With the Help of Her Husband, Bo Derek Beds Down in a New Role: Madame X
09/03/1984 AT 01:00 AM EDT
09/03/1984 AT 01:00 AM EDT
When we last saw our heroine in February, she wasn't exactly riding off into the sunset. In fact, her troubled saga was closer to that of Lady Godiva than Lady Luck. After spending nearly two years and $7 million to make Bolero, star-producer-pinup Bo Derek, 27, and her husband-director-soulmate John, 58, looked as if they might not enjoy another opening of another show. According to the mogul who financed Bolero, Cannon Films chief executive Menahem Golan and MGM/UA, the studio that was set to distribute it, the skin-and-sin period piece was unreleasable. It was deemed inept in execution and too overt in sexual matters. But next Friday, Aug. 31, with a few changes and much acrimony, Bo's Bolero gets massive indecent exposure in 1,022 theaters—probably the widest release of any no-one-under-17-admitted movie in Hollywood history.
Although John calls the situation "a Mexican standoff," each side claims to have won part of the battle.
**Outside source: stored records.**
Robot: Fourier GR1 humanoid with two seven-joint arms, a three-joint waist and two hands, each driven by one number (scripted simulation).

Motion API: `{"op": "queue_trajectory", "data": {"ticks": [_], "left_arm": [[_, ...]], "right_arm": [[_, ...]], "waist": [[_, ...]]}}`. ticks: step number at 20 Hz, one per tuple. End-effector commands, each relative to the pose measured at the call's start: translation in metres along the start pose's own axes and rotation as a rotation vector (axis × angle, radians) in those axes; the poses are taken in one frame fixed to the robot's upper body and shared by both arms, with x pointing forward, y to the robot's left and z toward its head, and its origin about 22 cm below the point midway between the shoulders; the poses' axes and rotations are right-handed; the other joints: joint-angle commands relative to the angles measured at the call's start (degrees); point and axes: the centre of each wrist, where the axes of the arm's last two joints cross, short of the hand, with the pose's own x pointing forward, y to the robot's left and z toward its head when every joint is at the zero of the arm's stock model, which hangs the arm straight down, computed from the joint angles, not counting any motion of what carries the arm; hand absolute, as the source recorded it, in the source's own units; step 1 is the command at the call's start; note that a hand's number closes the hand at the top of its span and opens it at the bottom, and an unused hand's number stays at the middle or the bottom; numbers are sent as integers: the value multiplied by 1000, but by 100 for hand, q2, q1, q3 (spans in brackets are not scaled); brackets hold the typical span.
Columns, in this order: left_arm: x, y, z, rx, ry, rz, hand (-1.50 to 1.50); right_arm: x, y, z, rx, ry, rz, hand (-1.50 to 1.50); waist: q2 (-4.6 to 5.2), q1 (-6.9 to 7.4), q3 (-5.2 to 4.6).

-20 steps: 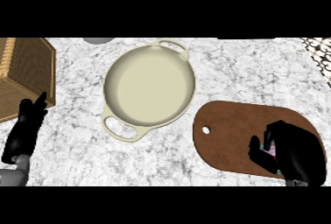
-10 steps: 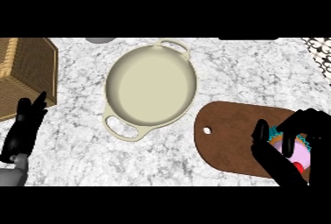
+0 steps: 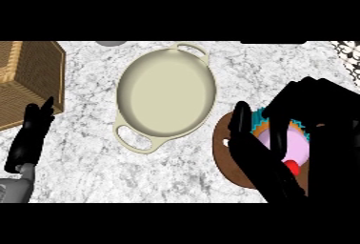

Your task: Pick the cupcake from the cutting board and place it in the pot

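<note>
My right hand (image 3: 313, 107) fills the right of the head view, raised close to the camera, its fingers and thumb curled round the cupcake (image 3: 297, 147). The cupcake shows pink frosting, a red cherry and a teal wrapper between the fingers. Beneath it, the brown cutting board (image 3: 226, 150) is mostly hidden; only its left end with the hanging hole shows. The cream oval pot (image 3: 166, 90) with two loop handles stands left of the hand, with nothing inside. My left hand (image 3: 29, 138) rests open at the left edge.
A woven wicker basket (image 3: 28, 76) stands at the back left, just above my left hand. A grey round object (image 3: 109, 43) peeks in at the top edge. A dark patterned object (image 3: 349, 50) sits at the top right corner. Marble counter surrounds the pot.
My right hand closed round the cupcake and rose off the cutting board toward the camera, shifting left toward the pot. The view has shifted slightly. The left hand stayed put.
</note>
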Motion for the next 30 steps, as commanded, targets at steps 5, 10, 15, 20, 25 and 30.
{"op": "queue_trajectory", "data": {"ticks": [5, 10, 15, 20, 25, 30], "left_arm": [[-1, -11, 4, -15, -9, 2, 0], [3, 16, -9, -9, -11, -13, 0], [-1, -8, 5, -9, -9, 8, 0], [5, -9, -3, -21, -18, -11, 0], [-5, -12, -11, -23, -28, 1, 0], [12, -11, -3, -33, -35, -13, 0]], "right_arm": [[67, 22, -61, 131, 106, 5, 150], [59, 63, -95, 235, 159, 10, 150], [69, 104, -107, 311, 160, -13, 150], [62, 146, -124, 427, 229, -29, 150], [61, 164, -126, 513, 313, -144, -150], [47, 183, -120, 390, 331, -375, -150]], "waist": [[15, 91, 2], [50, 79, 6], [37, 113, 11], [69, 164, 8], [66, 152, 6], [91, 261, 14]]}}
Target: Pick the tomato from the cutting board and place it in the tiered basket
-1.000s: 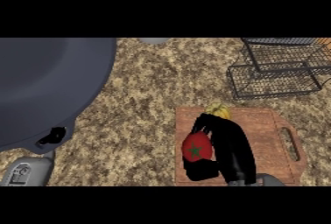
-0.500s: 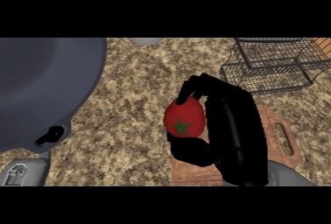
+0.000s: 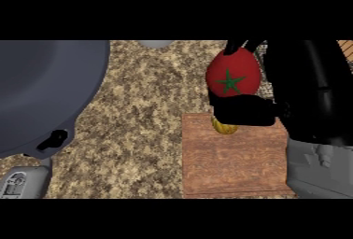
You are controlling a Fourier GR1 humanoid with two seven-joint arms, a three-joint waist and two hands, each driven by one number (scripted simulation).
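Holding the tomato (image 3: 233, 77) raised above the counter (image 3: 141, 121), the right hand (image 3: 303, 88) fills the head view from about 1 to 3 o'clock. Its black fingers (image 3: 243, 113) are clamped on the tomato, curling beneath it and along its right side, while a fingertip shows just above the fruit at 12 o'clock. The tomato is red with a dark green star-shaped stem mark facing the camera, and it sits up off the cutting board (image 3: 234, 161), which lies lower at about 5 o'clock on the speckled stone counter. A small yellow object (image 3: 222, 127) rests at the board's far edge, partly hidden under the curled fingers; what it is cannot be told. The grey forearm (image 3: 321, 170) enters at 4 o'clock, beside the board's right edge. A large dark grey basin (image 3: 41, 93) takes up the side from 8 to 11 o'clock, with a small black fitting (image 3: 53, 139) at its rim and a light grey fixture (image 3: 21, 182) at 8 o'clock. A sliver of tiered basket (image 3: 343, 46) may show at 2 o'clock, too little to be sure.
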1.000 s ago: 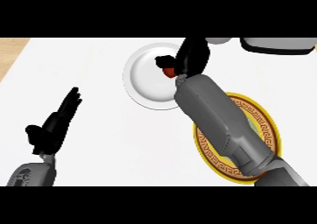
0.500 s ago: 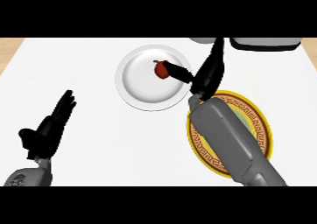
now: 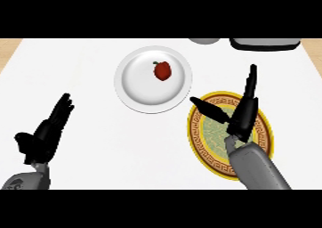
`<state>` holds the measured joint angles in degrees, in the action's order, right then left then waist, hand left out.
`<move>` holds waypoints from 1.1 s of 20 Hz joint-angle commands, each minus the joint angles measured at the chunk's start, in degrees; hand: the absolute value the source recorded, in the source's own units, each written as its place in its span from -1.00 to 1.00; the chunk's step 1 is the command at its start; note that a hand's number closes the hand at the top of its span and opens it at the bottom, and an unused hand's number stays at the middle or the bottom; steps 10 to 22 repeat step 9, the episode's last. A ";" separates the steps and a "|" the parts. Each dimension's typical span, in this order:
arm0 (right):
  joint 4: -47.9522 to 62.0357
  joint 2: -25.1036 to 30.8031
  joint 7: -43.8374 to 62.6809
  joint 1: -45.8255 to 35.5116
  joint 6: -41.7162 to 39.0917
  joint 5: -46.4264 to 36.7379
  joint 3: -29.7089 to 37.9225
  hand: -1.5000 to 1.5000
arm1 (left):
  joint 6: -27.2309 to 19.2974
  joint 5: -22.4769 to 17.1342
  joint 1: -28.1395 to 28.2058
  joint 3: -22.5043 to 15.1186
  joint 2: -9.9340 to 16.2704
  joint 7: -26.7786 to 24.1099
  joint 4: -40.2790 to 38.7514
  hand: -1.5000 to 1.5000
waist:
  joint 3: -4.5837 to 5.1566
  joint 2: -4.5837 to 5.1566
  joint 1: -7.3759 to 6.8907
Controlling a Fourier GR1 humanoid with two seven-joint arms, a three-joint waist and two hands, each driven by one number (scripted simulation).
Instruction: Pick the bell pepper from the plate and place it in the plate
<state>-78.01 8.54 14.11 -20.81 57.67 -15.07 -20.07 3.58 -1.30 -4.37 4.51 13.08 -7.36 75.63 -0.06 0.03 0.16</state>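
Pepper (image 3: 162, 71) lies unheld on the white plate (image 3: 138, 91); right robot hand (image 3: 239, 116), fingers spread, probably hovers over the patterned plate (image 3: 204, 141), risking an empty placement.

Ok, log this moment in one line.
bell pepper: on white plate | right hand: open, over patterned plate | left hand: open, resting

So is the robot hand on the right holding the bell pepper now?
No, the right robot hand is open above the patterned plate, while the bell pepper lies on the white plate.
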 commanded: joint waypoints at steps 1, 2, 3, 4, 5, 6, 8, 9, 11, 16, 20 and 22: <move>-3.95 4.45 -10.17 6.71 -8.02 8.21 2.79 -1.00 | -1.76 1.31 -2.28 -0.33 -1.71 -0.45 -1.79 0.00 | 0.00 0.05 0.04; -1.82 2.28 -12.83 8.54 -6.69 7.07 2.34 -1.00 | -2.45 2.21 3.06 -2.19 -3.19 -0.38 2.84 0.00 | 0.01 -0.02 -0.32; -0.26 0.44 -9.72 6.32 -7.77 4.23 2.79 -1.00 | 0.04 1.10 0.66 0.23 -0.77 -0.93 0.56 0.00 | 0.05 -0.03 -0.25; -1.43 0.91 -16.02 10.99 -7.40 7.57 3.79 -1.00 | 2.15 -0.84 1.67 0.76 0.88 2.84 3.92 0.00 | 0.02 -0.04 -0.27; -2.34 0.62 -9.88 8.96 -9.30 3.54 4.21 -1.00 | -0.69 1.89 0.11 -0.14 -1.66 0.92 1.89 0.00 | 0.06 -0.06 -0.16; -2.40 1.36 -14.76 12.48 -9.32 6.20 4.15 -1.00 | 2.73 -1.38 0.11 2.11 1.51 3.53 3.52 0.00 | 0.04 -0.06 -0.16; 1.19 -0.25 -21.06 10.71 -11.19 8.25 7.67 -1.00 | 1.48 1.10 3.76 0.65 -0.88 -1.19 2.01 0.00 | 0.04 -0.02 -0.28; -0.52 -0.53 -20.83 12.86 -10.37 6.80 7.79 -1.00 | 1.05 0.72 -0.19 1.84 -0.62 0.60 0.74 0.00 | 0.05 -0.03 -0.12; -0.52 -0.53 -20.83 12.86 -10.37 6.80 7.79 -1.00 | 1.05 0.72 -0.19 1.84 -0.62 0.60 0.74 0.00 | 0.05 -0.03 -0.12; -0.52 -0.53 -20.83 12.86 -10.37 6.80 7.79 -1.00 | 1.05 0.72 -0.19 1.84 -0.62 0.60 0.74 0.00 | 0.05 -0.03 -0.12; -0.52 -0.53 -20.83 12.86 -10.37 6.80 7.79 -1.00 | 1.05 0.72 -0.19 1.84 -0.62 0.60 0.74 0.00 | 0.05 -0.03 -0.12; -0.52 -0.53 -20.83 12.86 -10.37 6.80 7.79 -1.00 | 1.05 0.72 -0.19 1.84 -0.62 0.60 0.74 0.00 | 0.05 -0.03 -0.12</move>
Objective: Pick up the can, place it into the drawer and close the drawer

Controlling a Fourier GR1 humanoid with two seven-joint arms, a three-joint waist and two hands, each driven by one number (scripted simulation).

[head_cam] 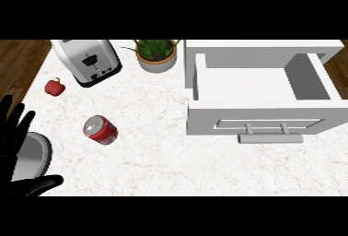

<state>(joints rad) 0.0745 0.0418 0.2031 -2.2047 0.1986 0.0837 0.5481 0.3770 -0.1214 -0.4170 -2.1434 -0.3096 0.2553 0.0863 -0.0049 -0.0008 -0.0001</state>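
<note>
A red can with a silver top stands on the white marble counter, left of the middle. To its right a white drawer is pulled open; its inside holds nothing and a grey bar handle runs along its front. My left hand rests open at the left edge, fingers up, thumb low near the bottom. It is apart from the can, which lies to its right. My right hand does not show.
A silver toaster stands at the back left, with a potted green plant beside it. A small red bell pepper lies behind the can, and wooden floor shows past the counter's left edge.
</note>
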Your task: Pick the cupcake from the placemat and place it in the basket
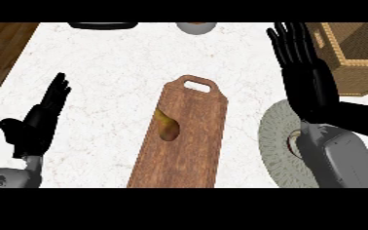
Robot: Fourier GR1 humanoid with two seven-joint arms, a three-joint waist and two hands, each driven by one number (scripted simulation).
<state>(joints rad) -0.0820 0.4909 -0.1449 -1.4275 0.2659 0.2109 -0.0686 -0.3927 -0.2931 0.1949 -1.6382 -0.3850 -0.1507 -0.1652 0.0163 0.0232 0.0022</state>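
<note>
Two robot hands spread, right robot hand (307, 80) above placemat (277, 141), basket (347, 53) beside, left robot hand (39, 122) resting.

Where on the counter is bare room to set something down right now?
Bare counter lies between the left hand and the cutting board, and between the board's handle and the right hand. It is crowded at the right: placemat, right forearm and basket sit close together.

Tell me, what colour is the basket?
Tan woven wicker basket, seen in the head view at the upper right.
</note>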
"We and the Dereks don't make movies to keep them on the shelves," says Golan. And Derek claims that this version is his vision: "There's not a frame out that isn't out because we wanted it out."
Bolero's creators describe the film as a fantasy—and not simply because Bo plays a virgin. Set in the 1920s, the plot introduces Bo as a finishing school graduate longing to lose her virtue. Off she goes to Spain, where she lands a bullfighter who works on horseback. He has all the right moves—until a bull gores him in the wrong place. But Bo's bedside manner overcomes even this handicap. Besides explicit love scenes, Bo rides bareback bare and takes steam baths with other women. One taboo remains: There is no male frontal nudity.
Ironically Bolero isn't X rated, although, according to the board that rates movies, it should be. When screened for the Motion Picture Association of America's ratings review, the film was deemed a probable X. "They demanded cuts—or it would be given an X," says Golan. "You would have had a half hour left." Says John, "X is telling the public what it is. We would happily go with the rating they gave us." But Cannon would not and MGM could not. The latter's in-house policy bans releasing X movies. Prompted by the Bolero brouhaha, MGM terminated its agreement to release all Cannon films, whereupon Golan decided to release the movie without an MPAA rating and impose a voluntary restriction against moviegoers under 17. The predicament has perplexed the Israeli-born moneyman. "In Europe, this kind of movie is considered Walt Disney," he insists.
Despite its $4 million promotional budget, Bolero hasn't corralled some of the best neighborhood theaters. Golan says that General Cinema, the nation's largest theater chain, refused to play the film. So did the 791-screen chain, American Multi-Cinema Inc., some of whose shopping-mall theaters have lease restrictions that prohibit the showing of X-rated films. Says senior vice-president Arnold Shartin, "I don't know that we've ever shown anything with frontal nudity or insertion or simulation of insertion."
Cannon has kept Bolero under wraps. The usual press screenings and sneak previews have been skipped. "I have made the film I wanted to make," says Derek, who wrote and directed Bolero. "I'm not going to take it to the public for screenings." After the flap of last February he trimmed Bolero by 10 minutes to its current one hour, 50 minutes running time. But none of the sexually explicit scenes was cut. Instead he pruned dialogue. Might audiences laugh at the wrong scenes in Bolero? Says John, "There is no wrong time to laugh."
The skirmishes between the Dereks and Golan haven't subsided. Derek protected his contractural right to the final cut, but laments that he "unfortunately" has no say over what has always been his greatest talent: the selling of Bo. Cannon retains control of advertising and promotion. Although their lawyers talk (frequently), Derek and Golan no longer do. Derek says that Cannon owes a final $300,000 payment to the duo, whose contracts were for $1.5 million. Their last court battle concerned 1,000 publicity stills, some of which, Golan says, Derek sold to Playboy without his permission—and without splitting the $50,000 fee. Cannon won a verdict to regain possession of the slides, but the Dereks are appealing the decision.
If there's a happy ending to this drama, the scenes will take place at the bank. Bolero needs to gross only an estimated $20 million to break even. Bo's last film, 1981's Tarzan, the Ape Man, grossed $30.5 million. Cannon and the Dereks will split the profits evenly. Golan says that rights to the videocassette version, due out in six months, were sold for $1.5 million, and reportedly Home Box Office paid $2 million for exclusive cable rights. Judging from those figures, Hollywood's last laugh may not be a guffaw. Says one studio vice-president, "If it's a bomb, we can all applaud the fact that we don't have to talk to them. But Bo is still a name and she will still get financing. No one is too much trouble if they've just come off a hit."